Epstein cites a recent meeting he attended where a data management firm shared with general partners the results of a data audit at a GP client’s portfolio company. The audit found three dead people on the payroll. “Clearly there was something broken in the process linking the payroll company, payroll processors inside the company, HR and the finance department,” says Epstein.
He believes, however, that resolving such issues is not a huge task: it might require 30 days of analytic work followed by 60 days of data clean-up.

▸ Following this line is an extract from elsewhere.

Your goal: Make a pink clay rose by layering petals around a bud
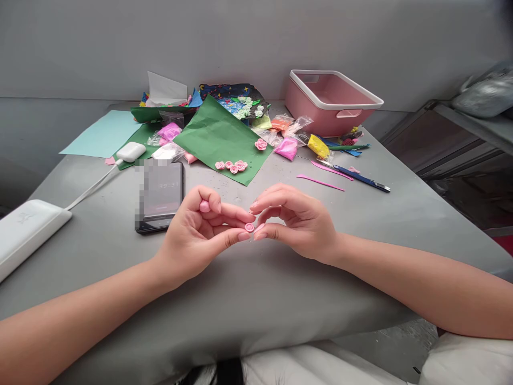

Another field where operational performance can be improved is in the collection and organisation of data in order to work out how a company is faring – but in this case, it is the performance of the general partner itself that can be ameliorated, rather than that of the portfolio companies.
This is largely about saving staff time.
“Day to day, about 50 percent of asso-ciates and analysts’ time is spent capturing the financials of the portfolio companies in which the general partner invests,” says Michael Sala, managing director and global head of client development of the private capital markets division of Ipreo, a global provider of financial services technology, based in New York. “Really, analysts are just glorified data processors, but this is not what they should be doing.”
Despite this enormous investment in staff time in collecting and organising data, the end result is still often far from satisfactory. Epstein of SAP outlines a scenario: “Imagine that you asked the members of general partner investment committees today if they could immediately dig into their iPads and get the most critical Key Performance Indicators for each of their portfolio companies without calling one of their analysts or principals – people who in turn would need to call the portfolio management team, who would have to pass the query on down the organisation. Most would say they couldn’t.”
However, Sala claims that if they use iLevel, an Ipreo investment reporting system, they can cut the proportion of each day spent by analysts and associates on data gathering down from 50 to 15 or 20 percent. Sala says these people would no longer have to spend large amounts of time retyping data and performing other menial IT tasks.
How could more automatised investment reporting be used to improve the operational performance of private equity funds? General partners could cut costs by firing large numbers of staff, but most observers see this as unlikely. The analysts and associates could, instead, devote their days to working in ways better suited to their skill levels.
“There are higher-value activities for them to do,” says Epstein of SAP. “They could spend time having constructive, qualitative discussions with the management of portfolio companies.”
For such people collecting data is, ultimately, “not an effective use of time”, concludes Giles Travers, director, alternative investment funds, at SEI Investment Manager Services in London. “Technology can take low-value work away from high-value people.”